Aunty Nadya looks like someone’s slapped her. She stands there with her mouth in a big O.
‘Cut in half?!’ She says it so loud some of the other kids look round, so she pushes her hair back into her cap and straightens her white coat a bit. ‘Gospodi! That’s quite enough of that! It’s nyelzya to ask questions. Do you understand? Nyelzya!’ We both nod. She straightens our bed covers and then leaves. Just like that, without even kissing us.
‘Told you not to ask,’ says Masha, sniffing. ‘Go to sleep. And don’t wake me up with all your stupid tossing around.’
I can’t sleep. Not knowing why we’re Together gives me lots of nightmares. And now I’ll probably have nightmares about being a slimy monster too. Not Masha though. She sleeps sound as a stone. I wish I’d been born Masha instead of me.
Age 14
March 1964
We go on a day trip to see Uncle Lenin
We’re naked down in a well, but it’s not a dark well, it’s all lit up and the walls are made of slippery glass, so though we can see the opening at the top, we can’t climb up to it. There’s people’s faces, lit up white, staring in at us, all around on every little bit of glass with their mouths open wide like leeches sticking to a jar. I can’t hear them but I know they’re screaming and their hands are flat against the glass, trying to get in at us. The glass cracks at the bottom and I see the crack run up past me to the top and know it’s about to break wide open and let them all in to grab us and tear us to pieces like wild dogs, because we shouldn’t be alive … I start screaming too …
‘Shut up!’ Masha slaps me.
‘Arrghh!’ I sit up. She slaps me again.
‘You and your stupid nightmares! You’ve woken the whole ward.’
I blink and look around at the beds lined up against the wall in the darkness, but my head’s still full of those faces.
‘It was that dream, Mash, down in the well … the same one.’
‘With me?’
‘I’m always with you in my nightmares.’
‘Thanks a lot … Well, never mind, you’re awake now, and so am I, what with all that screaming. And anyway, Aunty Nadya says, “Bad Dreams – Good Life. Good Dreams – Bad Life.” See? And today’s the best day ever, because we’re going Outside on our Day Trip!’
She jumps out of bed to pull back the curtain. It’s starting to get light. ‘We’re going to be dressed in our new trousers and shirts.’

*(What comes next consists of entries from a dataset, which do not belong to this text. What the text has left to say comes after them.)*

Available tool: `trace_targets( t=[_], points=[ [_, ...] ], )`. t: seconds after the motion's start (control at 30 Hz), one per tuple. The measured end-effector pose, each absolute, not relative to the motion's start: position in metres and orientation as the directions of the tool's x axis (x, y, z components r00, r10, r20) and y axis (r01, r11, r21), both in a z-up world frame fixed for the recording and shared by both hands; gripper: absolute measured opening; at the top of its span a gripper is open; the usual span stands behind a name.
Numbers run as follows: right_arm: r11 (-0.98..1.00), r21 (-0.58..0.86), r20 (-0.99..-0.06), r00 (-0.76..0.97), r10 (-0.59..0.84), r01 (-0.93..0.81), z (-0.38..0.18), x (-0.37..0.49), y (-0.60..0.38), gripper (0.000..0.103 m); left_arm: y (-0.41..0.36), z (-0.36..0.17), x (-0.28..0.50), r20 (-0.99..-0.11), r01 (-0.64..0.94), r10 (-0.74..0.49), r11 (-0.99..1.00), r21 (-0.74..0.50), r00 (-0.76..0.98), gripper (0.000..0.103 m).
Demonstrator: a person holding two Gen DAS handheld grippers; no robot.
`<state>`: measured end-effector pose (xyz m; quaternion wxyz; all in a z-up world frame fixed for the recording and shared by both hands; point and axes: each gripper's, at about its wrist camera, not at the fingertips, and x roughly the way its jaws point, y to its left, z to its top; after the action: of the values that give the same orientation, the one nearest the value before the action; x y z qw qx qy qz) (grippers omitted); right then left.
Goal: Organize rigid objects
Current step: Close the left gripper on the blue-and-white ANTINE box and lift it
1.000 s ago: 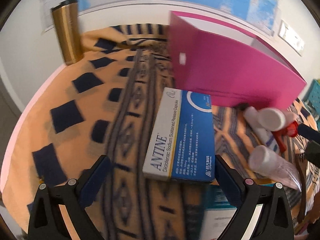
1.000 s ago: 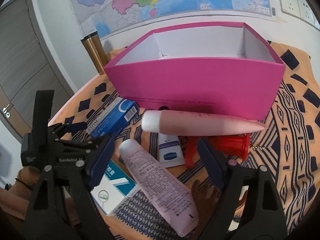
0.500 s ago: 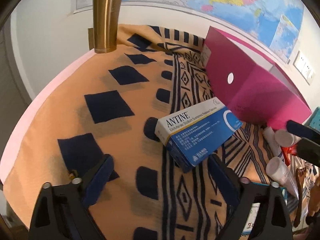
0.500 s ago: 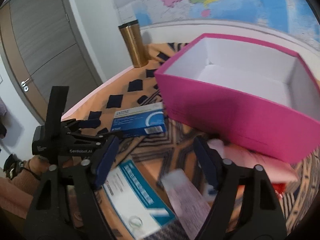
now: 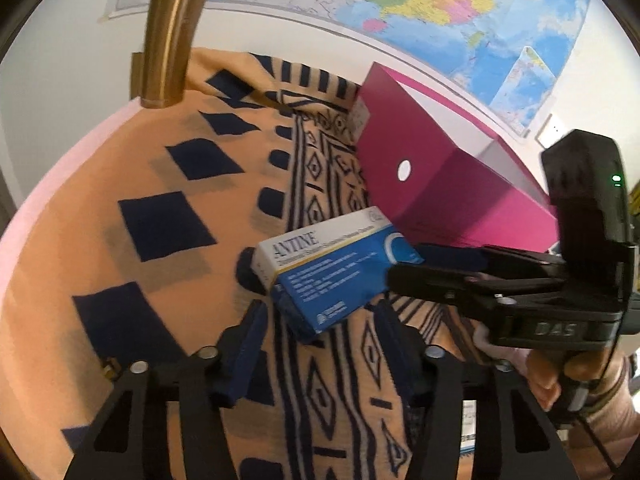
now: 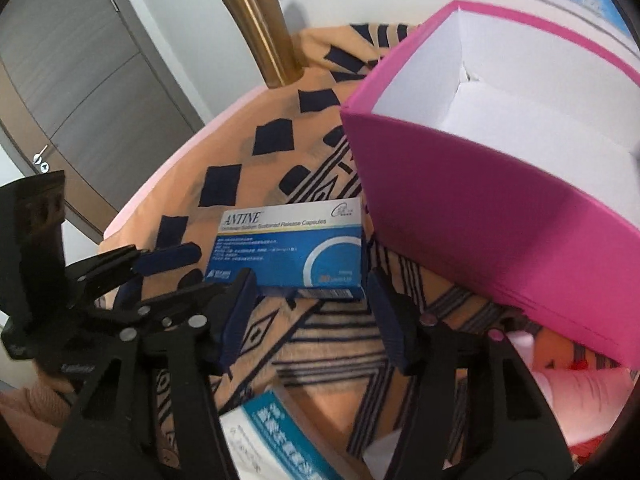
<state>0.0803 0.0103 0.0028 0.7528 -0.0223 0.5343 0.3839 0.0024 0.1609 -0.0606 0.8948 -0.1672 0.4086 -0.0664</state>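
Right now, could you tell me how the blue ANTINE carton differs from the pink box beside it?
The ANTINE carton is a small, closed, flat pack printed in blue and white; the pink box is far larger and plain magenta outside. The carton is sealed, while the pink box stands open-topped, showing a white interior with nothing visible inside. Both are rigid rectangular cardboard containers resting on the patterned cloth.

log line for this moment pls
left gripper: open, closing | right gripper: open, closing, nearing blue ANTINE box | pink box: empty

A blue-and-white ANTINE medicine carton (image 6: 292,248) lies flat on the patterned cloth, just left of the open pink box (image 6: 500,200).
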Motion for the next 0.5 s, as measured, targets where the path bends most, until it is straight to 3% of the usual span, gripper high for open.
trace_targets(
  t=[0.5],
  points=[
    [0.654,0.412,-0.820,0.055,0.570,-0.634,0.007,0.045,-0.004,0.059,0.163,-0.061,-0.016,-0.709,0.043,-0.317,0.926,-0.375,0.630,0.048]
  ],
)
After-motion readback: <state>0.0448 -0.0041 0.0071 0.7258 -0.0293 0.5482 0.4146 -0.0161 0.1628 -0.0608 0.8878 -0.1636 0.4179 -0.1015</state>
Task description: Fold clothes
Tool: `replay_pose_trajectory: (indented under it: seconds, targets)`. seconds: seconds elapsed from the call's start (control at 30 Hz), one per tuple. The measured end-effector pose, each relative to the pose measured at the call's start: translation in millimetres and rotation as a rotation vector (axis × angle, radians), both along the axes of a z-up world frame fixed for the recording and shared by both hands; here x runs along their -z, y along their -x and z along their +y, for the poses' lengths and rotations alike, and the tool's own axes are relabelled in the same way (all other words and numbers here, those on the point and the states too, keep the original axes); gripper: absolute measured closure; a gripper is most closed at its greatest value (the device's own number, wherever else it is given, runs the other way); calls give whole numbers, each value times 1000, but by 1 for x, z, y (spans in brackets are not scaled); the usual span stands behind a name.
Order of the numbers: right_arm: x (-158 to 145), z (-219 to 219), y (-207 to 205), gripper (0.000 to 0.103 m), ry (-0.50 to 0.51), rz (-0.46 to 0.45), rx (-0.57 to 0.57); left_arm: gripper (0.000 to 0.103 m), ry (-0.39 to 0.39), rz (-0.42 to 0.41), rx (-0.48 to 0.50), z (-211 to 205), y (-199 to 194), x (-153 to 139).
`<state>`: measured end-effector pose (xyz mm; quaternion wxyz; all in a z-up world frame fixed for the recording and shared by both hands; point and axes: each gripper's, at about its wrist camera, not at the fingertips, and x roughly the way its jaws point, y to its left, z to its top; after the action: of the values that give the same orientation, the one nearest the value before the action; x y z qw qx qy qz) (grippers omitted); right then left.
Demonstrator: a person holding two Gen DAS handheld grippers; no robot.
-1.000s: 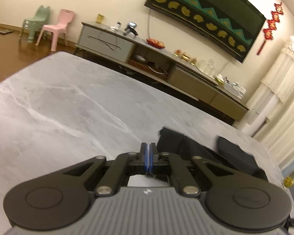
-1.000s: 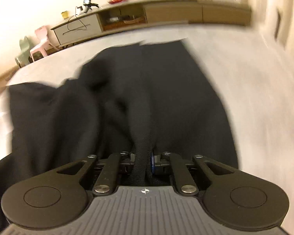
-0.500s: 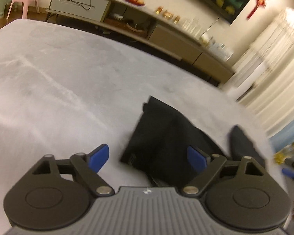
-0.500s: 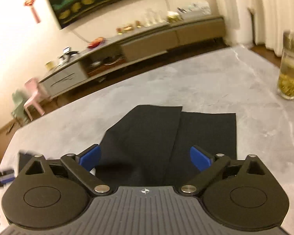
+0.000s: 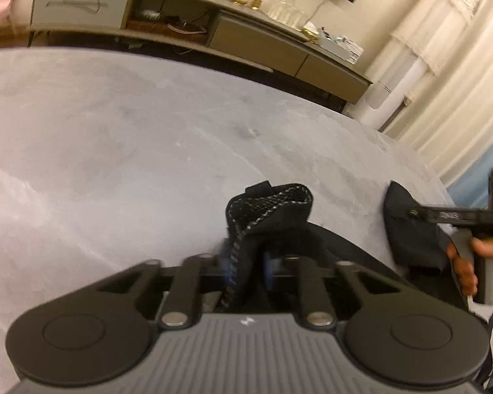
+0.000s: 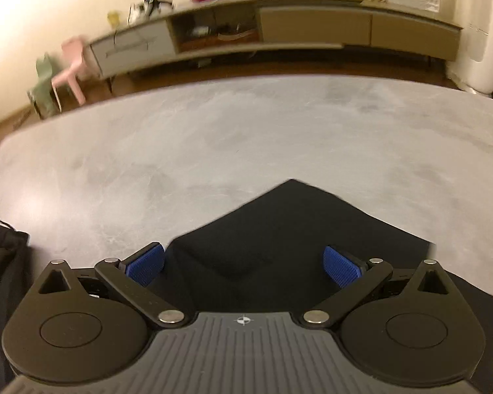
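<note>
The black garment (image 6: 279, 249) lies flat on the near part of the grey desk (image 5: 121, 138). To fold it well, both edges should be lifted level and laid over squarely. The left hand-held gripper (image 5: 248, 264) is clamped on a bunched, mesh-lined edge; the right hand-held gripper (image 6: 243, 262) stands wide apart above the cloth, gripping nothing. A long sideboard (image 6: 312, 23) lines the far wall.
</note>
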<state>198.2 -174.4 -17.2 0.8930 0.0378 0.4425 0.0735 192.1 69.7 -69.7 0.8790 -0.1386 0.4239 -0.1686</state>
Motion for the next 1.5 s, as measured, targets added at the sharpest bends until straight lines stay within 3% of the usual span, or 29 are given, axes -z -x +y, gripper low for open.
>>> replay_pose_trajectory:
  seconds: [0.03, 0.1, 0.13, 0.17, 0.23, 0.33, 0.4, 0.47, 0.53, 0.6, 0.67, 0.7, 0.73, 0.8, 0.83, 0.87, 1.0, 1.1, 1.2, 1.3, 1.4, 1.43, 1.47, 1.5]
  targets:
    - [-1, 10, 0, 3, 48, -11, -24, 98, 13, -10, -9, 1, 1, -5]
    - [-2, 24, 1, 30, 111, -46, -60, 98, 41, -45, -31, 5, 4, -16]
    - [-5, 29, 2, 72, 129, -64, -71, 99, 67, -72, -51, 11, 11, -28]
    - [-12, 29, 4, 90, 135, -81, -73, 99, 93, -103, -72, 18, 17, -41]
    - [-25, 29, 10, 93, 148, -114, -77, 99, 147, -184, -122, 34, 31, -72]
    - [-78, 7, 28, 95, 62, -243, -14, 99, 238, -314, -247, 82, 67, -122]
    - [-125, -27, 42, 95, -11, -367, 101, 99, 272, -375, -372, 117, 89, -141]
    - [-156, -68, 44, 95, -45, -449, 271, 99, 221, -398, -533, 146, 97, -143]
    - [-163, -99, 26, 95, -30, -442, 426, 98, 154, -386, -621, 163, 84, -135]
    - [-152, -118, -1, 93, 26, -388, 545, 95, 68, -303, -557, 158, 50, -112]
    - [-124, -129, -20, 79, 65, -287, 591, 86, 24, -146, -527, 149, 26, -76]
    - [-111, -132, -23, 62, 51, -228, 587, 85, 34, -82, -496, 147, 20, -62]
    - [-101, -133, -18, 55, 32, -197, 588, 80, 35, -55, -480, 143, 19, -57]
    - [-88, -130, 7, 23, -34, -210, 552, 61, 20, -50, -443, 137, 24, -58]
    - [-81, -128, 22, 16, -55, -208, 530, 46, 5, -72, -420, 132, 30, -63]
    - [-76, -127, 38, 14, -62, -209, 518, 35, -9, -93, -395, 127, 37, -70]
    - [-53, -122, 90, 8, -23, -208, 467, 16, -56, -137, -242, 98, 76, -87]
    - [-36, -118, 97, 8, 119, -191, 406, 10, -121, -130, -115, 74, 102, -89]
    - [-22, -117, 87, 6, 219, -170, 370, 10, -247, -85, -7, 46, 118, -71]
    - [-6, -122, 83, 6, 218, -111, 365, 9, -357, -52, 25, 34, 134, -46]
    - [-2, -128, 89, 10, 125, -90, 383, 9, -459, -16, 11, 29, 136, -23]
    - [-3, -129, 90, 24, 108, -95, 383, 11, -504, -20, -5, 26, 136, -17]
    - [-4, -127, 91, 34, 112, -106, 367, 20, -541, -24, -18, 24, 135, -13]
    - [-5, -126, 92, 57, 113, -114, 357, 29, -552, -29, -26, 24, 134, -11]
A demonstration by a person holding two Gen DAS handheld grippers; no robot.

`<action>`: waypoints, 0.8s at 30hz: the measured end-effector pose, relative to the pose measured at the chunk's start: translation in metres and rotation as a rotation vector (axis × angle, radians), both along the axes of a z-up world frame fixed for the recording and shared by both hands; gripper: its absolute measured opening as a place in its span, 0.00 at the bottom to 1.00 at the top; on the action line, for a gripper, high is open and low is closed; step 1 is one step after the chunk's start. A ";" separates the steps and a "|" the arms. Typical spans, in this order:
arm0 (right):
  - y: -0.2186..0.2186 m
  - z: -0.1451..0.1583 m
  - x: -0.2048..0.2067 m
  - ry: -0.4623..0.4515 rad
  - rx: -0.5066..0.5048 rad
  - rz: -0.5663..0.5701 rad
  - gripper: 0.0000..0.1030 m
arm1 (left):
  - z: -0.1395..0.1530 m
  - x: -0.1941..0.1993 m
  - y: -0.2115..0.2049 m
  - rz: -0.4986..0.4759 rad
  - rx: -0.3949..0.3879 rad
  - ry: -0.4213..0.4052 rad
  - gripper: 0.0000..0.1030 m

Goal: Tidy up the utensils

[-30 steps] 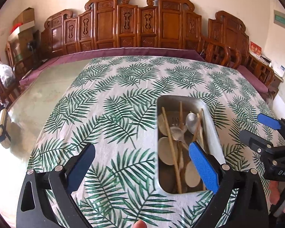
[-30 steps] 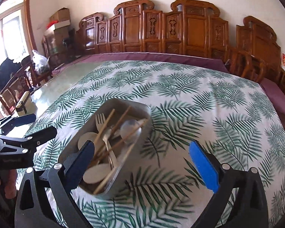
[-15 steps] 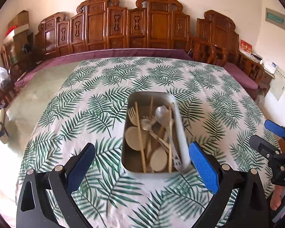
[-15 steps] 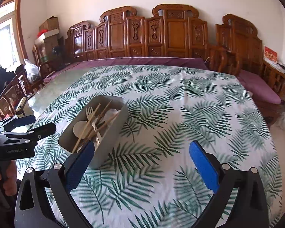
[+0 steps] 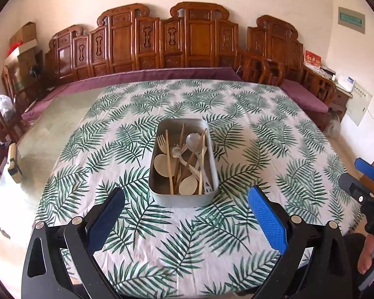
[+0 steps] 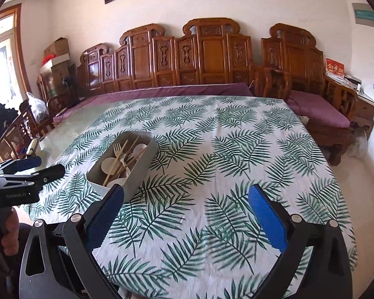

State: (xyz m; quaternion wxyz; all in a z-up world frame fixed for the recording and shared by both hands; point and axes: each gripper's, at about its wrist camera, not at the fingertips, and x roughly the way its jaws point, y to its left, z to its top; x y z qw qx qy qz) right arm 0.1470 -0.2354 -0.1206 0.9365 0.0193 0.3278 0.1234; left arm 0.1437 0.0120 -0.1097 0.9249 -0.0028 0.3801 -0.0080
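A grey metal tray (image 5: 162, 198) stands on the leaf-print tablecloth (image 5: 236, 149) and holds wooden chopsticks (image 5: 169, 162), beige spoons (image 5: 161, 165), a beige fork (image 5: 161, 141) and metal spoons (image 5: 193, 139), all mixed together. My left gripper (image 5: 185, 220) is open and empty, just short of the tray's near end. My right gripper (image 6: 185, 215) is open and empty over the cloth, to the right of the tray (image 6: 139, 172). Each gripper shows at the edge of the other's view.
Carved wooden benches (image 5: 162, 42) with purple cushions (image 5: 142, 77) line the far side and right of the table. Bare glass tabletop (image 5: 37, 134) lies left of the cloth. Chairs and cardboard boxes (image 5: 22, 37) stand at the far left.
Both grippers have drawn back and risen from the table, so the tray looks smaller and farther. The left view has swung so the tray now sits centred between its fingers. Both stay open.
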 end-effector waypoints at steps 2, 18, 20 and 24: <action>-0.004 0.007 -0.009 -0.014 0.007 -0.005 0.98 | 0.012 -0.009 -0.003 -0.002 -0.006 -0.019 0.93; -0.022 0.102 -0.065 -0.226 0.030 -0.048 0.98 | 0.109 -0.060 -0.030 -0.044 -0.021 -0.213 0.93; -0.023 0.113 -0.072 -0.254 0.025 -0.051 0.98 | 0.121 -0.068 -0.033 -0.043 -0.018 -0.244 0.93; -0.025 0.127 -0.082 -0.290 0.025 -0.056 0.98 | 0.136 -0.082 -0.035 -0.042 -0.018 -0.286 0.93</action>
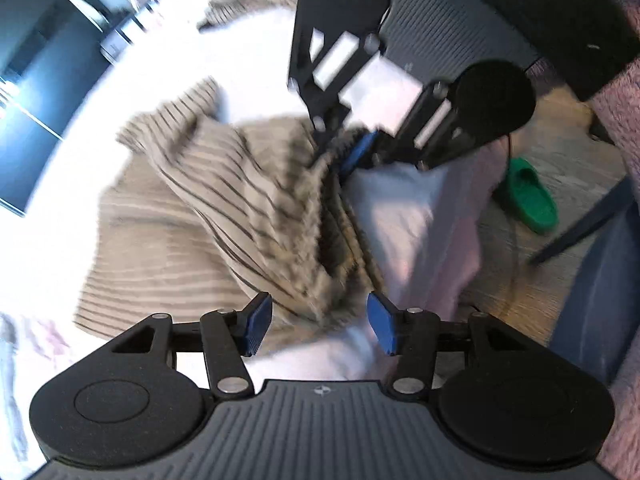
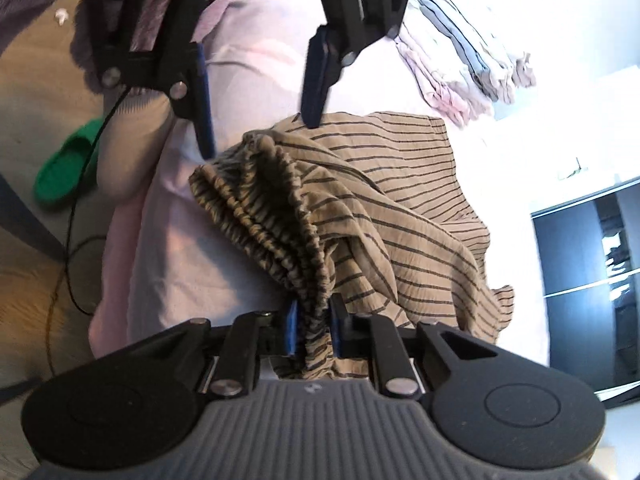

‘I know.’ I get up and we go over to the window to look out at the weather. It’s icy cold, but there’s an orange sunrise making everything glow red. It’s going to be sunny. I press my nose against the window, reading the big red slogans as hard as I can, to stop the pictures from the nightmare filling my head. To Have More we must Produce More. To Produce More we must Know More. I see it every morning, but I don’t ever know more. I hate that all the other children in the world are going to school and learning all about everything, so they can work to build Communism, and me and Masha aren’t. We’re fourteen now and we should know loads, but we stopped knowing things at eleven. As Lucia would say, it really sucks. (She said she’d write when she left but she never did, just like all the others. Perhaps she ran away again.)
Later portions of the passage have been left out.